[Problem]
Nothing but the lines from the one containing "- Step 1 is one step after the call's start" through the one containing "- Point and", both included, should be given again, each exactly as written below.

[Data listing]
* * * * * * *

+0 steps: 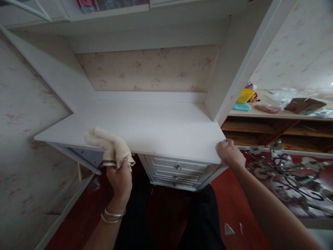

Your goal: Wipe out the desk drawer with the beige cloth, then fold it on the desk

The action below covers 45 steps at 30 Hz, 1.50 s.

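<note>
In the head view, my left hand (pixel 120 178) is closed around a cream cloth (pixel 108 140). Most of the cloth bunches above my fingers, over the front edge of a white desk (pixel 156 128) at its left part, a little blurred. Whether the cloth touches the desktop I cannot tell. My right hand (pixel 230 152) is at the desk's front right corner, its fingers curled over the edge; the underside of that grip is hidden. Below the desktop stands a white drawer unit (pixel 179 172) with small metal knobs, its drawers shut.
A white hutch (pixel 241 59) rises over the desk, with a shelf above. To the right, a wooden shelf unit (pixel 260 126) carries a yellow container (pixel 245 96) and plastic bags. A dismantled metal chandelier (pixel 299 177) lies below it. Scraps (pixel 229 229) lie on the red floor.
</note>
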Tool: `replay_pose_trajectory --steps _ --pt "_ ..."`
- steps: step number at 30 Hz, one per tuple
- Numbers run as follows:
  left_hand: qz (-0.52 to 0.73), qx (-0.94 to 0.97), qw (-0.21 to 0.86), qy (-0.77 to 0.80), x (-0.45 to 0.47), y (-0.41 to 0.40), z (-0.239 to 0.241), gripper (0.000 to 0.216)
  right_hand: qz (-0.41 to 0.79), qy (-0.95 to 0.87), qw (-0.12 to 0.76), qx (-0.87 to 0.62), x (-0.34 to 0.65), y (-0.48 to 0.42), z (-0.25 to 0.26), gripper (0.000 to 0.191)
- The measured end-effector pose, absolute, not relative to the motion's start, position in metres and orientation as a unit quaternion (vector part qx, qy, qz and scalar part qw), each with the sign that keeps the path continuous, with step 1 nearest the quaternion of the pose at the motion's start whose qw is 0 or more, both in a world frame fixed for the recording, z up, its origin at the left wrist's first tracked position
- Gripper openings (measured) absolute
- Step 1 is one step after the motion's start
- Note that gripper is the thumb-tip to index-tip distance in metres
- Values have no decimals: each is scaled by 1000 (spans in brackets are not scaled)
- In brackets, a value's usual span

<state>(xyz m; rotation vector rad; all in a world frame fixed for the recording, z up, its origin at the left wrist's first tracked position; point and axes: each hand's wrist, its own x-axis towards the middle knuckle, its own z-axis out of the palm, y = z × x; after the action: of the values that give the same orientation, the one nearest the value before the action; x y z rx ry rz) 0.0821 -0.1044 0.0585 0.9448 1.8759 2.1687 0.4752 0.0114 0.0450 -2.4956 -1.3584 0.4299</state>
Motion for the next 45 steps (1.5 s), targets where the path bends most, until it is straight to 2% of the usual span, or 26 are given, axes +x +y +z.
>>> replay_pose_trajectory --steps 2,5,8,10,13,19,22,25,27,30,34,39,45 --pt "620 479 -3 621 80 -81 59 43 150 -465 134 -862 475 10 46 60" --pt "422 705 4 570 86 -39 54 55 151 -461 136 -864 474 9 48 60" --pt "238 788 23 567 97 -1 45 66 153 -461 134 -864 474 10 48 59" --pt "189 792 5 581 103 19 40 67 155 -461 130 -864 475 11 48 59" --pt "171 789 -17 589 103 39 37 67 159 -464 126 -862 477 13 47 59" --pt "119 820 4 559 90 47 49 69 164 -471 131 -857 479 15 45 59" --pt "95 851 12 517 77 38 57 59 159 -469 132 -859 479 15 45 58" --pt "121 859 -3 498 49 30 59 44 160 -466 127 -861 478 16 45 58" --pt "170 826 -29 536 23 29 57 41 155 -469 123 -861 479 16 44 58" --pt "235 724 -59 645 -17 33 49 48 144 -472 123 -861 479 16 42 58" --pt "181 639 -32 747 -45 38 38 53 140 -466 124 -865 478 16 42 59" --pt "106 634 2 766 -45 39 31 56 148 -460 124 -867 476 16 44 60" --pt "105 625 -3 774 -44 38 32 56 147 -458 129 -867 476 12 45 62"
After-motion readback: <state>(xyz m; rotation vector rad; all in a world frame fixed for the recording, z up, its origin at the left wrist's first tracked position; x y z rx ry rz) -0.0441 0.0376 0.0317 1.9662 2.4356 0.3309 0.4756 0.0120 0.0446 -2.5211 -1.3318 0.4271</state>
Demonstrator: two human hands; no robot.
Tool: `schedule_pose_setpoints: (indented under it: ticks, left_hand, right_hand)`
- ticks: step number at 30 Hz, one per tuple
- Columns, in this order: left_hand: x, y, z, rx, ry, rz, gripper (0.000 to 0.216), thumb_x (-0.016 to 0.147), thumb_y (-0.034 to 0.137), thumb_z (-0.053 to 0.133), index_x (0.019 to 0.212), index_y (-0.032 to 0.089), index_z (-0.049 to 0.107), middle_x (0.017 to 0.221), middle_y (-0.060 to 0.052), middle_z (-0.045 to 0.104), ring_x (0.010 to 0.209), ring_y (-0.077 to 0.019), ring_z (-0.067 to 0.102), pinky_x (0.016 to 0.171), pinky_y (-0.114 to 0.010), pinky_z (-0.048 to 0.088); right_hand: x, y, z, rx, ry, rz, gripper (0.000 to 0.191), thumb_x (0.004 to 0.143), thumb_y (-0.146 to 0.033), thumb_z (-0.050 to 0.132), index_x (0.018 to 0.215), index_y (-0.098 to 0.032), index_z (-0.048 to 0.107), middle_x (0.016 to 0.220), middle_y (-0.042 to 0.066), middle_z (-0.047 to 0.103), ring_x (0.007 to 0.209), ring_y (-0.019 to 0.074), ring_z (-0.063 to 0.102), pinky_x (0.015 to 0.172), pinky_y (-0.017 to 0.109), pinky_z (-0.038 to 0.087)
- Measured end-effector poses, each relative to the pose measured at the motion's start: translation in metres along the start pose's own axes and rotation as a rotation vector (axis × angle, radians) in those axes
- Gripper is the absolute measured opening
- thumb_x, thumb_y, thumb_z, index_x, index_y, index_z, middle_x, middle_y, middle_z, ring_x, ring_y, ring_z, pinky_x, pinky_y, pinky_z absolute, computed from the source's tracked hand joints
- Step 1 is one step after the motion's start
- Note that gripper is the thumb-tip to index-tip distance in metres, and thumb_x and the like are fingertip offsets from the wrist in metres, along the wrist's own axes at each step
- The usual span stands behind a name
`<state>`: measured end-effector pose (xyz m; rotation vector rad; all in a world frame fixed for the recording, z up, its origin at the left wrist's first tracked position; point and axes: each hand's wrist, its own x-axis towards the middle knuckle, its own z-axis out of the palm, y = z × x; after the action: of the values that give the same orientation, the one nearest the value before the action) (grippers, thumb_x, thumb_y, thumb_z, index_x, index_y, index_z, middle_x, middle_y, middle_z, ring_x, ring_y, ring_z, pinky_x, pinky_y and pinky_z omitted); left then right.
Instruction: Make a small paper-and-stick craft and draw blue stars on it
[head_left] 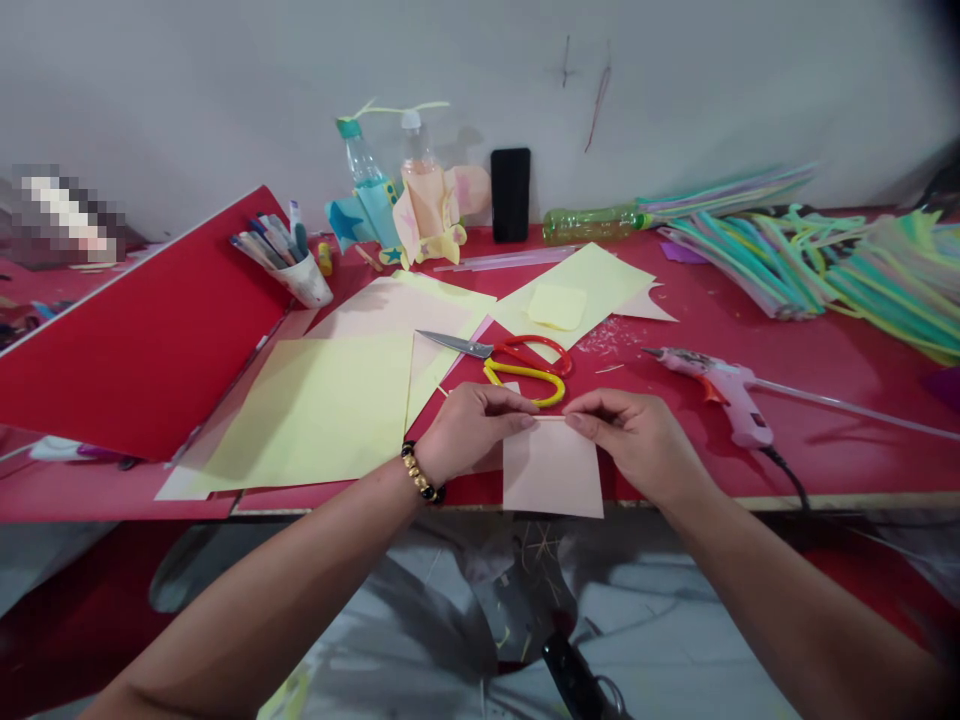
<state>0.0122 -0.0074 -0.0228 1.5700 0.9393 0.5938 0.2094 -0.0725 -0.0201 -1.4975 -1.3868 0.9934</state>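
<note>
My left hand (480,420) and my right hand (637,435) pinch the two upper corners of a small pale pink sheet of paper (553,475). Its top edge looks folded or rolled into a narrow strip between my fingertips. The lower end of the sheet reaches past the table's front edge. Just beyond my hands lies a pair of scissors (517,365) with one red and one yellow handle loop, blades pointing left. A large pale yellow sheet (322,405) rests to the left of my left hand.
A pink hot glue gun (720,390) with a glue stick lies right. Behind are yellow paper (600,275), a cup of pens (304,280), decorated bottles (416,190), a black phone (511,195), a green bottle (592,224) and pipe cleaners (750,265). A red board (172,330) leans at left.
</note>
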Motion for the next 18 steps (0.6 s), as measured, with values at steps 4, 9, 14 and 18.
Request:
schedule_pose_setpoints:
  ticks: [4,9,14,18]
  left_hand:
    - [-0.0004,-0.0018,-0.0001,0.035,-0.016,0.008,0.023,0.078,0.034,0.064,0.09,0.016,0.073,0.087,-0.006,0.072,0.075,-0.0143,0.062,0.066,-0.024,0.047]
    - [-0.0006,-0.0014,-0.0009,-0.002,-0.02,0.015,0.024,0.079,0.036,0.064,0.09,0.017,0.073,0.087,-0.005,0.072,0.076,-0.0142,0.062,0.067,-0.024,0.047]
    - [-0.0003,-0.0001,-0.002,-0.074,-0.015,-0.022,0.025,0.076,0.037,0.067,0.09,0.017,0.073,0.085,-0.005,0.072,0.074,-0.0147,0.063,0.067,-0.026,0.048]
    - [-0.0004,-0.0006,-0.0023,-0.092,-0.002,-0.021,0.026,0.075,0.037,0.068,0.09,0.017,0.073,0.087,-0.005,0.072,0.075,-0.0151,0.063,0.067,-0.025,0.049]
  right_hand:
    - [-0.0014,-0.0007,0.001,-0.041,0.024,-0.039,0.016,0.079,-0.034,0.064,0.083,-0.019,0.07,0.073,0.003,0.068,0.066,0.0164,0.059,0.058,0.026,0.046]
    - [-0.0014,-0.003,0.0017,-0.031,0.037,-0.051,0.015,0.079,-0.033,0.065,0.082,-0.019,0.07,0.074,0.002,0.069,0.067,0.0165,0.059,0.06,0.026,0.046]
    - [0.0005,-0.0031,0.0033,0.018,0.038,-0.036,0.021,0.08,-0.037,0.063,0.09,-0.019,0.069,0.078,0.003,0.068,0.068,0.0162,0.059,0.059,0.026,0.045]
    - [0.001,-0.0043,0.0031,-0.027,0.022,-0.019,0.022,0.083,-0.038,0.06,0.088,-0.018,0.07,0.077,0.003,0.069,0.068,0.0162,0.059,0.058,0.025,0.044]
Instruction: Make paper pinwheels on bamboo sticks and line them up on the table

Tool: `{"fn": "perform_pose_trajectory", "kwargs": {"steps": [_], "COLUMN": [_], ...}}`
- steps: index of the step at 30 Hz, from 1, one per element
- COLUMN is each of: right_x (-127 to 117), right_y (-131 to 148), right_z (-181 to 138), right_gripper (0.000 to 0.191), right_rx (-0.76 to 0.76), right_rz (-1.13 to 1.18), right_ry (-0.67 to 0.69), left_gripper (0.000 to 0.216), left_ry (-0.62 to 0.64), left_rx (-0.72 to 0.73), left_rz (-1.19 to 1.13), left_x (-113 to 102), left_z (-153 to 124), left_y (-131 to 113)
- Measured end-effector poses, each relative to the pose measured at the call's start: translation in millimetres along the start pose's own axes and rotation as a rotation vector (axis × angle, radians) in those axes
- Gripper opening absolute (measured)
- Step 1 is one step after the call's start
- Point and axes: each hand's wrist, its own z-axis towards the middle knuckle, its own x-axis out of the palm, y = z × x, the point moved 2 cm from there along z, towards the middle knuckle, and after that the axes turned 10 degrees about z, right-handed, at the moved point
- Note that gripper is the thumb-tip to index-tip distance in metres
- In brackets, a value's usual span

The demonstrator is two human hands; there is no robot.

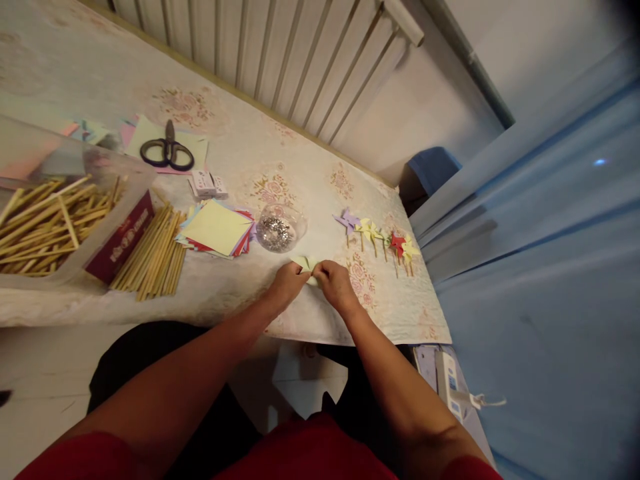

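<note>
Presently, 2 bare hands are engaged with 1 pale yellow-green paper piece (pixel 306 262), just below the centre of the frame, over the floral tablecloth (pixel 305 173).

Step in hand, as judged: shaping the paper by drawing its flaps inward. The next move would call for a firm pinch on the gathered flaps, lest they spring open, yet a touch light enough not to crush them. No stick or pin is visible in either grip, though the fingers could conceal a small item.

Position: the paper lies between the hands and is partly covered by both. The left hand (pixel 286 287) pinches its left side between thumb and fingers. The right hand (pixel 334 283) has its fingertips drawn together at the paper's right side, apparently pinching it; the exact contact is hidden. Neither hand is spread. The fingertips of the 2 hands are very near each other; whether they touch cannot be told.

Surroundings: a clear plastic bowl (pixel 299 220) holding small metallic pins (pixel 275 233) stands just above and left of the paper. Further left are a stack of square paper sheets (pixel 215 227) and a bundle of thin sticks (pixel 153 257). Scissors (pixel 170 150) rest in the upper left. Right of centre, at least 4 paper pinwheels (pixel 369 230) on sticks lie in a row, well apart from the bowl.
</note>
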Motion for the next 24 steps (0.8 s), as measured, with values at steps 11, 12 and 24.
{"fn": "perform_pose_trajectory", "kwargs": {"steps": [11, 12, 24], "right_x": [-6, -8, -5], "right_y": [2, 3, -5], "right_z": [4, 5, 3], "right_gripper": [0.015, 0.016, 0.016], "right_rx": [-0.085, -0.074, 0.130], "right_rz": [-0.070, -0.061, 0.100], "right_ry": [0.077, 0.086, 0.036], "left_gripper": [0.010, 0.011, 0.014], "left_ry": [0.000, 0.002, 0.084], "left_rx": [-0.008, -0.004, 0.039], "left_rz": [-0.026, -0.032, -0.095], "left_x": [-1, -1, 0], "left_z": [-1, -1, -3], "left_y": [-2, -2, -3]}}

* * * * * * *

[Answer section]
- Step 1 is one step after the call's start
- Point and axes: each hand's wrist, its own z-axis towards the middle knuckle, its own x-axis out of the palm, y = z × x, the point moved 2 cm from there along z, towards the middle knuckle, and after that the axes turned 10 degrees about z, right-handed, at the moved point

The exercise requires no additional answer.